Generative Design & 3D Printing

The Dynamic Duo of Modern Manufacturing

Generative Design (GD) is a term that describes a variety of automated processes that use artificial intelligence to generate various product designs that meet specific requirements, while optimizing resources and accounting for constraints. GD’s early adopters realized that the design solutions generated were difficult to produce in real life with conventional manufacturing methods, so they turned to 3D printing to bring their creations to life.

As the popularity and accessibility of 3D printing increased, companies began to explore the possibilities and benefits that 3D printing offered to the various stages of product development and mass production.

This article will explore the evolution of GD, its relation to 3D printing, their combined benefits, and examples of their industrial application.

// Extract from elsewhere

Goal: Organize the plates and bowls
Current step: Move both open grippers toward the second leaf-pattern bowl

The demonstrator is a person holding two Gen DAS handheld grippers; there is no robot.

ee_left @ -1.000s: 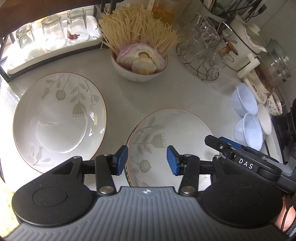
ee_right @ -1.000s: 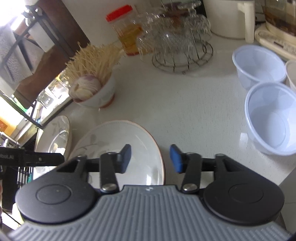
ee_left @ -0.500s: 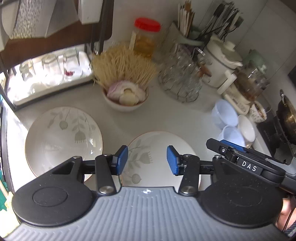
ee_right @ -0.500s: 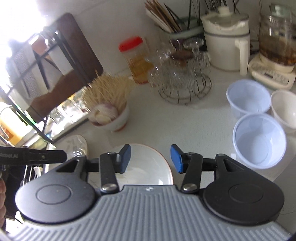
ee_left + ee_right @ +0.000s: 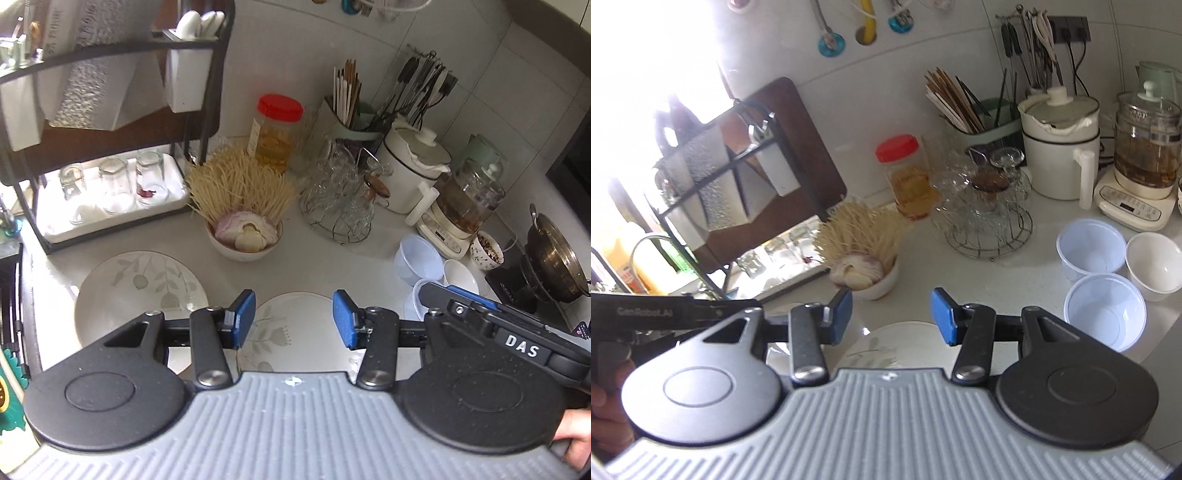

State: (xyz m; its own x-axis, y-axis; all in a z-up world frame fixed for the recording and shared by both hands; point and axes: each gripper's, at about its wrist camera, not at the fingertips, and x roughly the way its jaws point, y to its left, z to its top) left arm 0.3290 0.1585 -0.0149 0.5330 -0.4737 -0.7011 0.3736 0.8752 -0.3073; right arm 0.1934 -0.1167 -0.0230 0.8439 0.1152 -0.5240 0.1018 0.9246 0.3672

The Rise of Generative Design

With the advent of the digital age, Computer Assisted Design (CAD) tools came to the rescue of product designers facing the pressures of fierce market competition. With the high demand to create aesthetically pleasing, low-cost, high-quality products, designers required better tools that could help them provide the highest possible efficiency to the product design process. To fulfill this demand, the application of artificial intelligence and deep generative models to CAD software gave rise to GD.

Before GD, designers used to have an idea of what they intended to create before using a CAD tool to transcribe it. They made a proposal of how the product would look like to then submit it to the evaluation of the engineers responsible for prototyping and manufacture. It was only after some back and forth that the design could become a prototype, and then become a product.

In an effort to speed up this process Generative Product Design Systems emerged. At the beginning, they consisted of a shape “grammar” that could be interactively explored by the designers at the conceptual design stage and could produce multiple forms. However, the designers still had to produce themselves the shapes that constituted the grammar.

This is where generative models and artificial intelligence were applied to account for physical properties and material constraints, and then generate large numbers of different design options automatically, which placed the designer more in the role of evaluator than creator. Software was developed to take explicitly into account engineering requirements and other needs of designers, including interfaces that displayed both single and multi-attribute property controllers to allow designers to explore trade-offs between competing requirements.

In providing thousands of options for product designers to evaluate, GD offered a more efficient approach to the early design process, thus reducing development and material costs. However, while the software succeeded in delivering optimal shapes based on user query, the organic and somewhat alien-like geometries and topologies generated weren’t possible to produce with traditional manufacturing methods.

Enter 3D Printing

Charles Hull invented stereolithography (SLA), a process for creating three-dimensional objects, in which a computer-controlled moving laser beam is used to build up the required structure, layer by layer, from a liquid polymer that hardens on contact with laser light. This additive approach of SLA enabled the production of complex shapes, even those generated with GD. Hull invented, later on, the .stl file format, which transfers data from CAD software to 3D printers, essentially enabling the designs of GD to come to life.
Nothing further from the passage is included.